WHAT YOU ARE ASKED TO DO: Because the material must be preserved as it stands, copy every line exactly.

[MATERIAL SUPPLIED Boundary: Start]

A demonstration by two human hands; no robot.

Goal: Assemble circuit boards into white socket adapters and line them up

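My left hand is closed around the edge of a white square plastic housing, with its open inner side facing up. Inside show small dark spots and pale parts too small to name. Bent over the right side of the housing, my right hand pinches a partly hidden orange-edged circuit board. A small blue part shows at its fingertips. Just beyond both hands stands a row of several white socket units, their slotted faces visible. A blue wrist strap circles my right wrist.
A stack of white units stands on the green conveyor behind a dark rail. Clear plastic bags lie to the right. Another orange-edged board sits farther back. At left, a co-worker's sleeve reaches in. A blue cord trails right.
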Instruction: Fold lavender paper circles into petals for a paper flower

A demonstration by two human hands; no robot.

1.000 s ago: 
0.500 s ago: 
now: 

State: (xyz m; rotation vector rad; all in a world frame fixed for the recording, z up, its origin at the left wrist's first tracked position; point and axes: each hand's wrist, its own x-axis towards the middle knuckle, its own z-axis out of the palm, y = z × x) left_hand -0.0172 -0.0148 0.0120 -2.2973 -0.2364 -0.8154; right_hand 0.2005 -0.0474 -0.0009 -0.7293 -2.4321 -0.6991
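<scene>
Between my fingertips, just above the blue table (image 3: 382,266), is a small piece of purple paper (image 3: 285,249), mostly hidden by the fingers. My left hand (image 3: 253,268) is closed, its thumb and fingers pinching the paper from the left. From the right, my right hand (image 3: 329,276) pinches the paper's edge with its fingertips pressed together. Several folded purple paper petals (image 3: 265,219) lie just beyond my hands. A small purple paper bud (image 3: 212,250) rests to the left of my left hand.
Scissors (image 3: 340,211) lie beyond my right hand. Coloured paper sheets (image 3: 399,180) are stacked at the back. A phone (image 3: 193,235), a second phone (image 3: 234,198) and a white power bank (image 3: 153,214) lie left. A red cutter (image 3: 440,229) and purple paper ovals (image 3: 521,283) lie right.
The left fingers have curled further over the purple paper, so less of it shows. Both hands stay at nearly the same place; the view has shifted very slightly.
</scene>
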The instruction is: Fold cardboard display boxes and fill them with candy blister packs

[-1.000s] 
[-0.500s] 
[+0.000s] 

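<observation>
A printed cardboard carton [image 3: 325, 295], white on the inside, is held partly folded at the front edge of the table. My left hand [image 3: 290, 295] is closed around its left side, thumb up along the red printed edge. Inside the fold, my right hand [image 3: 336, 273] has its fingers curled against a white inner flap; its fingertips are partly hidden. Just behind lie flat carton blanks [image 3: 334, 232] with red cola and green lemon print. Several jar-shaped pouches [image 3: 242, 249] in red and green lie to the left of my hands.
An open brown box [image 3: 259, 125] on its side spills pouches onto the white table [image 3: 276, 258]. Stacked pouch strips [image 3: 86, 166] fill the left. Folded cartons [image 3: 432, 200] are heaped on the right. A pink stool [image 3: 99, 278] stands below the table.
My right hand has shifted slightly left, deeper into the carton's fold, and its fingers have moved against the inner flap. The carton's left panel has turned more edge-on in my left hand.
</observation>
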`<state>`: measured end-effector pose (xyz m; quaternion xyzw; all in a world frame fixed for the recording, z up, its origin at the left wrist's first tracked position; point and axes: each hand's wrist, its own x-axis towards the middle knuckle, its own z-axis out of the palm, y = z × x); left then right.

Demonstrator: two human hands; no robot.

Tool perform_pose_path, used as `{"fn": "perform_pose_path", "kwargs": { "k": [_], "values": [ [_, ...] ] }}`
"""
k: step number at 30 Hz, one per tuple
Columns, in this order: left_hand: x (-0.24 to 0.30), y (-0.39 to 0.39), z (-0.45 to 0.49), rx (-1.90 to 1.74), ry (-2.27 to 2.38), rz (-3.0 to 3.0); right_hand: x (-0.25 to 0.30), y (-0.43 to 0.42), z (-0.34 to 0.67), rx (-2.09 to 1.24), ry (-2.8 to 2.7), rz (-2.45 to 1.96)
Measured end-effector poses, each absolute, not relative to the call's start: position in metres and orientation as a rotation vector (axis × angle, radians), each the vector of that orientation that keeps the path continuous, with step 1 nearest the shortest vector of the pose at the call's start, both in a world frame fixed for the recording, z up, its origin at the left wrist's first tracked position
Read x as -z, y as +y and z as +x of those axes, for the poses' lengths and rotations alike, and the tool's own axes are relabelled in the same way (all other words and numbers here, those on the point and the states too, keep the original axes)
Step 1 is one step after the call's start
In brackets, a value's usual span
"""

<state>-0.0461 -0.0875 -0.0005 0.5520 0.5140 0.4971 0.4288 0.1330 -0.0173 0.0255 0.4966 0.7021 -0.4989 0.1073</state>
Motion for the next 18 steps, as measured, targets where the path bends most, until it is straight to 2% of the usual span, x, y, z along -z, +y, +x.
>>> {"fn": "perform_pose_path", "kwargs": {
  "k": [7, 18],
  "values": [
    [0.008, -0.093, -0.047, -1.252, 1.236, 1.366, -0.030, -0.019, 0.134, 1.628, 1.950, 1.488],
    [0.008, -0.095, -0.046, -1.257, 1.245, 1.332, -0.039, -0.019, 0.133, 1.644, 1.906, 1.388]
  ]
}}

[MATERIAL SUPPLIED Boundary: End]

RESPONSE TO THIS TASK:
A demonstration by two human hands; no robot.

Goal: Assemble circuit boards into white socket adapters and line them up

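My left hand is closed around the edge of a white square plastic housing, with its open inner side facing up. Inside show small dark spots and pale parts too small to name. Bent over the right side of the housing, my right hand pinches a partly hidden orange-edged circuit board. A small blue part shows at its fingertips. Just beyond both hands stands a row of several white socket units, their slotted faces visible. A blue wrist strap circles my right wrist.
A stack of white units stands on the green conveyor behind a dark rail. Clear plastic bags lie to the right. Another orange-edged board sits farther back. At left, a co-worker's sleeve reaches in. A blue cord trails right.
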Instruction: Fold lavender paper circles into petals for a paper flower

A demonstration by two human hands; no robot.

1.000 s ago: 
0.500 s ago: 
now: 

State: (xyz m; rotation vector rad; all in a world frame fixed for the recording, z up, its origin at the left wrist's first tracked position; point and axes: each hand's wrist, its own x-axis towards the middle knuckle, its own z-axis out of the palm, y = z × x) left_hand -0.0172 -0.0148 0.0120 -2.2973 -0.2364 -0.8154; right_hand 0.2005 -0.0474 -0.0009 -0.7293 -2.4321 -0.6991
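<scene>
Between my fingertips, just above the blue table (image 3: 382,266), is a small piece of purple paper (image 3: 285,249), mostly hidden by the fingers. My left hand (image 3: 253,268) is closed, its thumb and fingers pinching the paper from the left. From the right, my right hand (image 3: 329,276) pinches the paper's edge with its fingertips pressed together. Several folded purple paper petals (image 3: 265,219) lie just beyond my hands. A small purple paper bud (image 3: 212,250) rests to the left of my left hand.
Scissors (image 3: 340,211) lie beyond my right hand. Coloured paper sheets (image 3: 399,180) are stacked at the back. A phone (image 3: 193,235), a second phone (image 3: 234,198) and a white power bank (image 3: 153,214) lie left. A red cutter (image 3: 440,229) and purple paper ovals (image 3: 521,283) lie right.
The left fingers have curled further over the purple paper, so less of it shows. Both hands stay at nearly the same place; the view has shifted very slightly.
</scene>
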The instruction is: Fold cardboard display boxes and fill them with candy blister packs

[-1.000s] 
[-0.500s] 
[+0.000s] 

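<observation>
A printed cardboard carton [image 3: 325, 295], white on the inside, is held partly folded at the front edge of the table. My left hand [image 3: 290, 295] is closed around its left side, thumb up along the red printed edge. Inside the fold, my right hand [image 3: 336, 273] has its fingers curled against a white inner flap; its fingertips are partly hidden. Just behind lie flat carton blanks [image 3: 334, 232] with red cola and green lemon print. Several jar-shaped pouches [image 3: 242, 249] in red and green lie to the left of my hands.
An open brown box [image 3: 259, 125] on its side spills pouches onto the white table [image 3: 276, 258]. Stacked pouch strips [image 3: 86, 166] fill the left. Folded cartons [image 3: 432, 200] are heaped on the right. A pink stool [image 3: 99, 278] stands below the table.
My right hand has shifted slightly left, deeper into the carton's fold, and its fingers have moved against the inner flap. The carton's left panel has turned more edge-on in my left hand.
</observation>
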`<state>`: measured end-effector pose (xyz m; quaternion xyzw; all in a world frame fixed for the recording, z up, its origin at the left wrist's first tracked position; point and axes: each hand's wrist, its own x-axis towards the middle knuckle, its own z-axis out of the palm, y = z × x); left then right.

Demonstrator: two human hands; no robot.

Tool perform_pose_path, used as `{"fn": "perform_pose_path", "kwargs": { "k": [_], "values": [ [_, ...] ] }}`
"""
k: step number at 30 Hz, one per tuple
Columns, in this order: left_hand: x (-0.24 to 0.30), y (-0.39 to 0.39), z (-0.45 to 0.49), rx (-1.90 to 1.74), ry (-2.27 to 2.38), rz (-3.0 to 3.0); right_hand: x (-0.25 to 0.30), y (-0.43 to 0.42), z (-0.34 to 0.67), rx (-2.09 to 1.24), ry (-2.8 to 2.7), rz (-2.45 to 1.96)
Measured end-effector poses, each absolute, not relative to the call's start: position in metres and orientation as a rotation vector (axis × angle, radians), each the vector of that orientation that keeps the path continuous, with step 1 nearest the shortest vector of the pose at the call's start, both in a world frame fixed for the recording, z up, its origin at the left wrist's first tracked position
Read x as -z, y as +y and z as +x of those axes, for the poses' lengths and rotations alike, and the tool's own axes are relabelled in the same way (all other words and numbers here, those on the point and the states too, keep the original axes)
Step 1 is one step after the call's start
In brackets, a value's usual span
"""

<state>-0.0461 -0.0875 -0.0005 0.5520 0.5140 0.4971 0.4288 0.1330 -0.0173 0.0255 0.4966 0.7021 -0.4989 0.1073</state>
Motion for the next 18 steps, as measured, targets where the path bends most, until it is straight to 2% of the usual span, x, y, z along -z, +y, +x.
>>> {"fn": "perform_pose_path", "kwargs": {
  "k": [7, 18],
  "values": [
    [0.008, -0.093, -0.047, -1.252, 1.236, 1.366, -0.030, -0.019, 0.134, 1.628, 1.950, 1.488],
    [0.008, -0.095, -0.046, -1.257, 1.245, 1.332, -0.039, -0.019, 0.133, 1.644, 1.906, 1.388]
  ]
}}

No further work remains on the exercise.